# new cam...beware of Thunder Racing!



## ms38w (Nov 16, 2010)

I ordered a cam from Thunder Racing 

Thunder Racing TRuTorq Camshafts from Thunder Racing

on March 5th, 2012. Naturally they accepted my money instantly. So a couple of weeks go by and I don't get any type of email response such as "thank you for your order, blah,blah,blah..." so I email them to inquire about my order. I was told that the order has been shipped to them and they will ship it to me as soon as it arrives. OK, but I thought I ordered the cam from Thunder Racing.. It is listed on their website, and no mention of a special order or getting it from a third party or blah,blah, blah...

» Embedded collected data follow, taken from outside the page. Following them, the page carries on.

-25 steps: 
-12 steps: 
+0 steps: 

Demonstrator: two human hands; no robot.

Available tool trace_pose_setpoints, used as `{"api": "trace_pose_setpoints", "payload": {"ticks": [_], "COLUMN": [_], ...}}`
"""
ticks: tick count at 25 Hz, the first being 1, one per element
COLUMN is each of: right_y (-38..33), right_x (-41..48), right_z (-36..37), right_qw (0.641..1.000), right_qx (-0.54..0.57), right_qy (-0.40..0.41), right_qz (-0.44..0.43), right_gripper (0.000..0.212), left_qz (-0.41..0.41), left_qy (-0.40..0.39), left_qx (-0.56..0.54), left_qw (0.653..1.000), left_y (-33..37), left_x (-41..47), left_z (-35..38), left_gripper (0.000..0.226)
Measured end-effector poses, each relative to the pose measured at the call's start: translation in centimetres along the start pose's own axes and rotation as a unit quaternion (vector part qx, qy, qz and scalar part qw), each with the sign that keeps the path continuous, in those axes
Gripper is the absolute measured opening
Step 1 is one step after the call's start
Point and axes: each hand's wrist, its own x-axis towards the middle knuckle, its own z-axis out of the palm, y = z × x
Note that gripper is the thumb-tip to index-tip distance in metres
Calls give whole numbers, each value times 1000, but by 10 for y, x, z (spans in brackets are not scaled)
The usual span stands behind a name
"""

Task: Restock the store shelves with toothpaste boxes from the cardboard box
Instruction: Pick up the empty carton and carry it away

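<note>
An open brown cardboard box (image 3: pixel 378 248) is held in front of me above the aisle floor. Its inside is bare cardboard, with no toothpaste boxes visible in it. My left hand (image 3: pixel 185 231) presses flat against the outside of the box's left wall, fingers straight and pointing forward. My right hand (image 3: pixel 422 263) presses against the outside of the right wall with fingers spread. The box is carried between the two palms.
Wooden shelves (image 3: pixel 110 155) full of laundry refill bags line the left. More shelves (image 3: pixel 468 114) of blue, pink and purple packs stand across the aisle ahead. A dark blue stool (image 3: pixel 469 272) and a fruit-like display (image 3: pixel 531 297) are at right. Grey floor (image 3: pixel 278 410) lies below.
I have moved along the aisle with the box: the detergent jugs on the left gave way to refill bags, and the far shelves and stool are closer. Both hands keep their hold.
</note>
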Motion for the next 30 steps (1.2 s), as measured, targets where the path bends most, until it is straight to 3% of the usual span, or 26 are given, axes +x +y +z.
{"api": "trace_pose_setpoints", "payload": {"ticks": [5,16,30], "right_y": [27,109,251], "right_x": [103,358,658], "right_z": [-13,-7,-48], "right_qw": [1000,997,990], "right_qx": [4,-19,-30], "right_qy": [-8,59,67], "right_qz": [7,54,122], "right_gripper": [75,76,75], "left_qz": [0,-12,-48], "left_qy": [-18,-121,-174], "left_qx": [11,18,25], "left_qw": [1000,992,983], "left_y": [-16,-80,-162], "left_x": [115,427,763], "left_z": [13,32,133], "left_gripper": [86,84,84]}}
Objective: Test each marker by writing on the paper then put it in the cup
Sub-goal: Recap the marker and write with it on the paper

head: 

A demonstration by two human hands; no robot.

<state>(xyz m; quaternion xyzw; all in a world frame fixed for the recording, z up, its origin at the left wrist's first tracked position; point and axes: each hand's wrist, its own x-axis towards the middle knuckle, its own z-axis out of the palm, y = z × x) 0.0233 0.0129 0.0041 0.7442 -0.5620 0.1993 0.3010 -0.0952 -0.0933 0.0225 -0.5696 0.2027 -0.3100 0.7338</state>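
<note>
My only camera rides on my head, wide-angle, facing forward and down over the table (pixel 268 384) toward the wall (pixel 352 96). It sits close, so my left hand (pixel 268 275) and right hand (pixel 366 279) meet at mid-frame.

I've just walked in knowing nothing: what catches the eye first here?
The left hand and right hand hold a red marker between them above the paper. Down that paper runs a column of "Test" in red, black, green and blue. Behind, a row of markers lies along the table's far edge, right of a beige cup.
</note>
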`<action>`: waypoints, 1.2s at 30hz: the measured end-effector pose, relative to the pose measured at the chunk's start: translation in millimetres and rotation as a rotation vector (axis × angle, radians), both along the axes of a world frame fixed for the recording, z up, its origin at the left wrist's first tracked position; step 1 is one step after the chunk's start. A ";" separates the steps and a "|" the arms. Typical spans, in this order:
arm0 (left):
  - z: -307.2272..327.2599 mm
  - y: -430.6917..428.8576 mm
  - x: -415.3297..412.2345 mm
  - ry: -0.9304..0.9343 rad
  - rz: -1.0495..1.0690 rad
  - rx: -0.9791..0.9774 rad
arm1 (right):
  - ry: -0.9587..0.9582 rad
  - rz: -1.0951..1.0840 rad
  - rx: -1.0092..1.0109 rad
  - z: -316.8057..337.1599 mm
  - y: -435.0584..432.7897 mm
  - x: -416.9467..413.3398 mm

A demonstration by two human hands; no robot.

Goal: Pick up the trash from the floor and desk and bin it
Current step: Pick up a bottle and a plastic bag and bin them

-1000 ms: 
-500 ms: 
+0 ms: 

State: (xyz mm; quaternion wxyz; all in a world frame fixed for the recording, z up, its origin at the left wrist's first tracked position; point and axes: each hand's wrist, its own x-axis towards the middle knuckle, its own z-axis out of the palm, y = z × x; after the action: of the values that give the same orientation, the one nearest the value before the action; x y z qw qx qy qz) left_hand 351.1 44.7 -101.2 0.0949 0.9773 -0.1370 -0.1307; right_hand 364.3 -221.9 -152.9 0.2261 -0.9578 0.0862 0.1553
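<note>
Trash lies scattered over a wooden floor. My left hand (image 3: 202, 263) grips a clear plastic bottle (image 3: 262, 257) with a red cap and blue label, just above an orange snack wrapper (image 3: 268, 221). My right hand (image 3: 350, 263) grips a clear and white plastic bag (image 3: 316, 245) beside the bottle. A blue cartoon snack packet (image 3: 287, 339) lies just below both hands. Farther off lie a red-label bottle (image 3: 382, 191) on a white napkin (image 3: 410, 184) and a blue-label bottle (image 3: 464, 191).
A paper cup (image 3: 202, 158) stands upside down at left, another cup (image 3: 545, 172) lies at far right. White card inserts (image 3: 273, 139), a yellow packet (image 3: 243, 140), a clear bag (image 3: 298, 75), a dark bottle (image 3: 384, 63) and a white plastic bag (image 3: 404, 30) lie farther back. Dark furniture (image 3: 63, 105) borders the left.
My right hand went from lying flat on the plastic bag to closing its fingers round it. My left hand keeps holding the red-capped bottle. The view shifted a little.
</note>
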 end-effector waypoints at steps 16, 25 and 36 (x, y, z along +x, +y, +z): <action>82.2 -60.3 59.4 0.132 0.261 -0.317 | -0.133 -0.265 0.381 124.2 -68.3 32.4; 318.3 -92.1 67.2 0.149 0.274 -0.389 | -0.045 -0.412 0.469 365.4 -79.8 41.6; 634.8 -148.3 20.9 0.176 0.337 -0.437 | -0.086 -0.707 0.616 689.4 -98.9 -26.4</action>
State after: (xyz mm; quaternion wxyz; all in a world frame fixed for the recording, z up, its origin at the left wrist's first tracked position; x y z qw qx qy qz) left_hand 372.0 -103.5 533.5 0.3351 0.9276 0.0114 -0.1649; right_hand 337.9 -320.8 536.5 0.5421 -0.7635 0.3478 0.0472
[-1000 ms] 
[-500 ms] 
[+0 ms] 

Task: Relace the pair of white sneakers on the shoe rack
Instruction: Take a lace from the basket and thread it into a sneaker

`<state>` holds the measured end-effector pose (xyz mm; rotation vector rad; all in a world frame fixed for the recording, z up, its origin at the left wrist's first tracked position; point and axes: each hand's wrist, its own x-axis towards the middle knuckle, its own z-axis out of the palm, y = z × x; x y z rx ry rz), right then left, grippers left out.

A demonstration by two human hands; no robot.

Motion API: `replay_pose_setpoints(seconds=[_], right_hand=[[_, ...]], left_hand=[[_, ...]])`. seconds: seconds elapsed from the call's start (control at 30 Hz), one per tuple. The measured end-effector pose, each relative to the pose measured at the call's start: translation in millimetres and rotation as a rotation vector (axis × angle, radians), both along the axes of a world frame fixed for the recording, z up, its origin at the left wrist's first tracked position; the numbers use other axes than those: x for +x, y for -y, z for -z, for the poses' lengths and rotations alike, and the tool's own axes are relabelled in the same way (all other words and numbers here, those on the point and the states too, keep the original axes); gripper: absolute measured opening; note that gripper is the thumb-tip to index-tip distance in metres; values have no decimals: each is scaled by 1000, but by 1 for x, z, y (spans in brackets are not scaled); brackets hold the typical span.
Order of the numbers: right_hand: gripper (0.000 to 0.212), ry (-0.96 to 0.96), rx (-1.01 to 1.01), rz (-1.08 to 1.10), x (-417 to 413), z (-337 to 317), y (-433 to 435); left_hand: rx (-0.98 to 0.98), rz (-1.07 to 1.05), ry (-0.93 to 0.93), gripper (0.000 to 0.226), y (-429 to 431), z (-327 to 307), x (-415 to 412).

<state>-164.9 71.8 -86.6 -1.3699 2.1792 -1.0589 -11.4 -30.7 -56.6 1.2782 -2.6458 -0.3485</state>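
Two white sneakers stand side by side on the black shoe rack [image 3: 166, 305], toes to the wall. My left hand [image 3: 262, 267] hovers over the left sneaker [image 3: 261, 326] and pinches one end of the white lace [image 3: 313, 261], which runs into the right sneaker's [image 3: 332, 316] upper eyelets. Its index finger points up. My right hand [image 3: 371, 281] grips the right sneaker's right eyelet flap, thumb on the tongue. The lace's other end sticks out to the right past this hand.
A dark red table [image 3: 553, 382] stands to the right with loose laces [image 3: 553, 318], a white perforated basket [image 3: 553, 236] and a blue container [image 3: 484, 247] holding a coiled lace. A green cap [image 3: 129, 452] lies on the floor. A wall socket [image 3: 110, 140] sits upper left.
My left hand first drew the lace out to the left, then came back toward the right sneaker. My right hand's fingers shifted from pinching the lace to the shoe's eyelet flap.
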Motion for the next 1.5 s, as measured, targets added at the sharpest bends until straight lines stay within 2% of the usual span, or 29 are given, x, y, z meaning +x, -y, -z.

So two more weeks go by...no cam. I email them again asking on the order status...no response. A few days later I call. The guy says something like " so and so was the sales rep on this order. It's on his desk and I have no access to it. Let me check on it and get back to you..." Three days later I call back to see what they found out. "My supervisor will have to handle this...blah,blah,blah...". So the next day I call and ask to speak to the supervisor. She comes to the phone and tells me that my order didn't make the cut off date. She thought it had made the March 5th order, but it evidently had not if it hasn't arrived yet "blah, blah,blah...". So I ask her to verify that it has indeed been ordered and when might I expect it to arrive. "I'll have to get back to you, what's your number". Of course she doesn't call back. So I call and/or email every day trying to get someone to answer my question "has it been ordered, or do I need to re-order or cancel or what happened?" They evidently have caller ID because they don't even come to the phone or answer my emails. So I leave messages. No one ever calls back or emails back. So today, my message to them was this "I am on 3 truck forums, 2 GTO forums and 3 Corvette forums. I talk with thousands of guys every day all over the world. Word of mouth is a very big business point. When these guys ask me "how's the new cam working out?" I tell them...what cam? I never got it and Thunder Racing can't/won't tell me where it is or when I'll get it" BLAH, BLAH, BLAH! Now...I'm not asking for you to boycott "Thunder Racing" or anything like that...but if your hard earned money and your project vehicle mean anything to you...you might want to shop else where for parts. And, oh yeah...I will also inform those other forums I mentioned.


----------



## svede1212 (Nov 1, 2005)

That just tells me they don't do any custom grinding themselves. Ed at FlowTech Inductions gets stock Comp Cams and custom grinds to order. Over a month is a long time


----------



## jpalamar (Jul 22, 2008)

Cancel your order and ask for a refund... and if they won't just do a charge back on your credit card.

Plenty of other companies that would love to take your money.


----------